YOUR ASSIGNMENT. Nothing but the pictures should be left out when the entries below are duplicated.

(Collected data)
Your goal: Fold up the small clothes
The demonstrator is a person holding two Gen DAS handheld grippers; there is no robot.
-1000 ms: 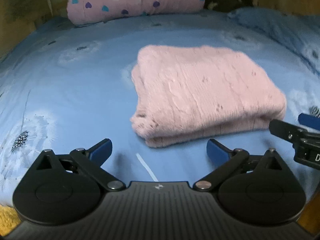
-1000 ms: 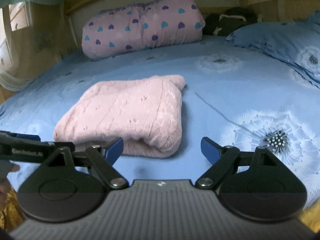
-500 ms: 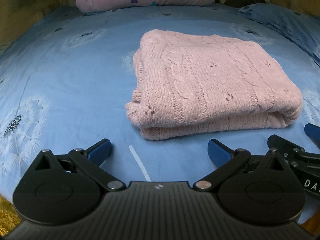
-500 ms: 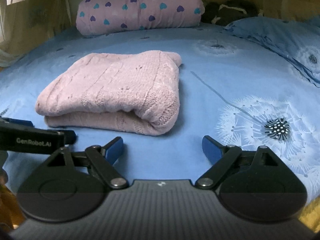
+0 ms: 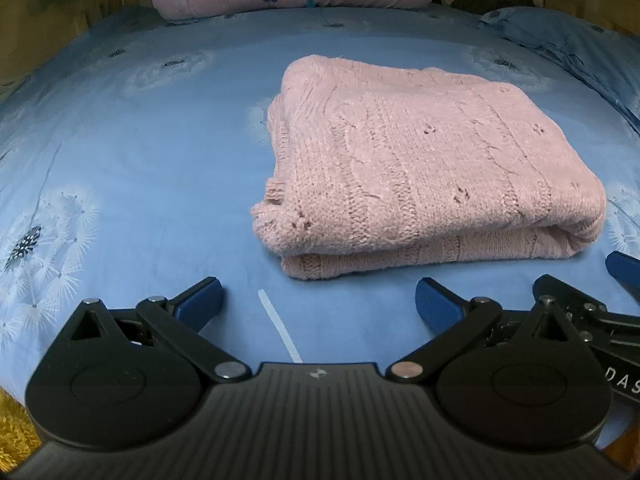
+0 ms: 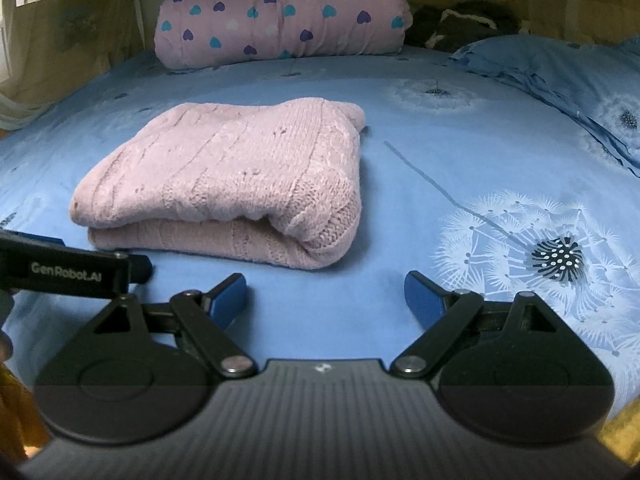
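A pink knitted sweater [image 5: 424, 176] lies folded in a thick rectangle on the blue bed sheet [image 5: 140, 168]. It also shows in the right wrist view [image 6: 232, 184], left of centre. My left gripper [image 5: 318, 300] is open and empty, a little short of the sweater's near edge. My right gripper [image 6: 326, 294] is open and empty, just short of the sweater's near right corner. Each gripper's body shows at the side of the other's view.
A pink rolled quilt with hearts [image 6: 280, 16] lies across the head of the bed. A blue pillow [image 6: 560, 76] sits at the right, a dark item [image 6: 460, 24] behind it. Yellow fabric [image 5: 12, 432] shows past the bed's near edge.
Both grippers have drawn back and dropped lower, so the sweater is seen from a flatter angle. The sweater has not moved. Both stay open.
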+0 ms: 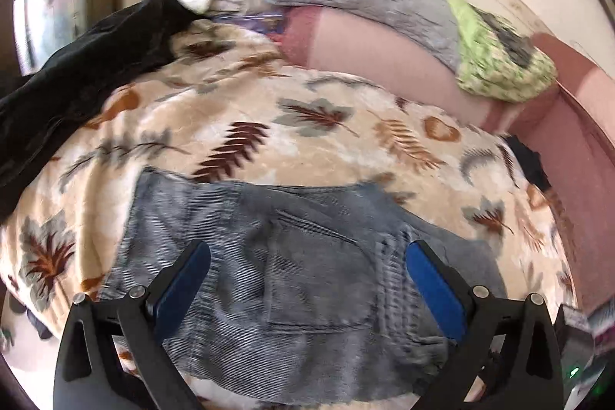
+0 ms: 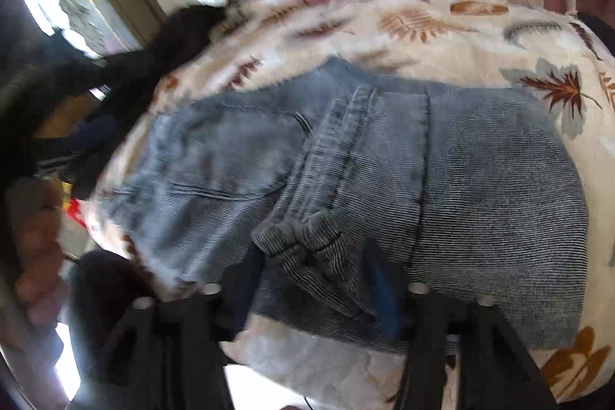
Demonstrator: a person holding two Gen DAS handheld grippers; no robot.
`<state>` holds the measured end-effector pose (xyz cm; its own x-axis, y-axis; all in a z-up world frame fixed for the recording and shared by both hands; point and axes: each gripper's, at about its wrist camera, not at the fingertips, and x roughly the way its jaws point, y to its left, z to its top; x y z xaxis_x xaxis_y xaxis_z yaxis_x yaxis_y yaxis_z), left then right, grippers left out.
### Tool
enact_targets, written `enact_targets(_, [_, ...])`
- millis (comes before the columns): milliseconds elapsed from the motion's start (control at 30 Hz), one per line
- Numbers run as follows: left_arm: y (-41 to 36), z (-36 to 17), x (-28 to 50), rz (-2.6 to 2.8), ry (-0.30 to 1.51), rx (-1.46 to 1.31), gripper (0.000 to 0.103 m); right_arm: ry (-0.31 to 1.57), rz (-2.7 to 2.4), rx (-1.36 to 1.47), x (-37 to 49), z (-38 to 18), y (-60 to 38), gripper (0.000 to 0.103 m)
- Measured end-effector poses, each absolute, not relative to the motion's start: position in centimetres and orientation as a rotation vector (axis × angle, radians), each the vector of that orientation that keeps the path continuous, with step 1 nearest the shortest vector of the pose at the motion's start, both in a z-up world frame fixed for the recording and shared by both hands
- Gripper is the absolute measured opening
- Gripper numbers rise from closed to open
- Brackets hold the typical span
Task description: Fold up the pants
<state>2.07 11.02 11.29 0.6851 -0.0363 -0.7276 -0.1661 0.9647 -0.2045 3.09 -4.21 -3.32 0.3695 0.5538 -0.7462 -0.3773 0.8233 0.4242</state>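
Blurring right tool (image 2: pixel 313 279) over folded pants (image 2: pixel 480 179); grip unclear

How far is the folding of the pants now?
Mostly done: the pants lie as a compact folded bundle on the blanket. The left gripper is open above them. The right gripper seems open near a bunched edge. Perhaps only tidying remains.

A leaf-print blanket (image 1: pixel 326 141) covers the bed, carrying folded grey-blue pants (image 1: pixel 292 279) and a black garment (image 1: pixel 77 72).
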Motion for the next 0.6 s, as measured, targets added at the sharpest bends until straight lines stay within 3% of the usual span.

RESPONSE TO THE EXERCISE.
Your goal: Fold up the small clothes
The demonstrator is a person holding two Gen DAS handheld grippers; there is no robot.
-1000 ms: 
-1000 ms: 
-500 ms: 
-500 ms: 
+0 ms: 
+0 ms: 
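A pink knitted sweater [image 5: 424, 176] lies folded in a thick rectangle on the blue bed sheet [image 5: 140, 168]. It also shows in the right wrist view [image 6: 232, 184], left of centre. My left gripper [image 5: 318, 300] is open and empty, a little short of the sweater's near edge. My right gripper [image 6: 326, 294] is open and empty, just short of the sweater's near right corner. Each gripper's body shows at the side of the other's view.
A pink rolled quilt with hearts [image 6: 280, 16] lies across the head of the bed. A blue pillow [image 6: 560, 76] sits at the right, a dark item [image 6: 460, 24] behind it. Yellow fabric [image 5: 12, 432] shows past the bed's near edge.
Both grippers have drawn back and dropped lower, so the sweater is seen from a flatter angle. The sweater has not moved. Both stay open.
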+0 ms: 
+0 ms: 
Demonstrator: a person holding two Gen DAS handheld grippers; no robot.
`<state>` holds the measured end-effector pose (xyz cm; its own x-axis, y-axis; all in a z-up world frame fixed for the recording and shared by both hands; point and axes: each gripper's, at about its wrist camera, not at the fingertips, and x roughly the way its jaws point, y to its left, z to its top; x y z xaxis_x xaxis_y xaxis_z yaxis_x yaxis_y yaxis_z), left then right, grippers left out.
### Tool
enact_targets, written `enact_targets(_, [_, ...])`
- millis (comes before the columns): milliseconds elapsed from the motion's start (control at 30 Hz), one per line
- Numbers run as follows: left_arm: y (-41 to 36), z (-36 to 17), x (-28 to 50), rz (-2.6 to 2.8), ry (-0.30 to 1.51), rx (-1.46 to 1.31), gripper (0.000 to 0.103 m); right_arm: ry (-0.31 to 1.57), rz (-2.7 to 2.4), rx (-1.36 to 1.47), x (-37 to 49), z (-38 to 18), y (-60 to 38), gripper (0.000 to 0.103 m)
- Measured end-effector poses, each absolute, not relative to the motion's start: position in centimetres and orientation as a rotation vector (axis × angle, radians), each the vector of that orientation that keeps the path continuous, with step 1 nearest the shortest vector of the pose at the motion's start, both in a z-up world frame fixed for the recording and shared by both hands
- Gripper is the absolute measured opening
- Gripper numbers rise from closed to open
- Brackets hold the typical span
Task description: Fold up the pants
<state>2.07 11.02 11.29 0.6851 -0.0363 -0.7276 -0.1661 0.9647 -0.2045 3.09 -4.21 -3.32 0.3695 0.5538 -0.7462 -0.3773 0.8233 0.4242</state>
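Blurring right tool (image 2: pixel 313 279) over folded pants (image 2: pixel 480 179); grip unclear

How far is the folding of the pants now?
Mostly done: the pants lie as a compact folded bundle on the blanket. The left gripper is open above them. The right gripper seems open near a bunched edge. Perhaps only tidying remains.

A leaf-print blanket (image 1: pixel 326 141) covers the bed, carrying folded grey-blue pants (image 1: pixel 292 279) and a black garment (image 1: pixel 77 72).
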Motion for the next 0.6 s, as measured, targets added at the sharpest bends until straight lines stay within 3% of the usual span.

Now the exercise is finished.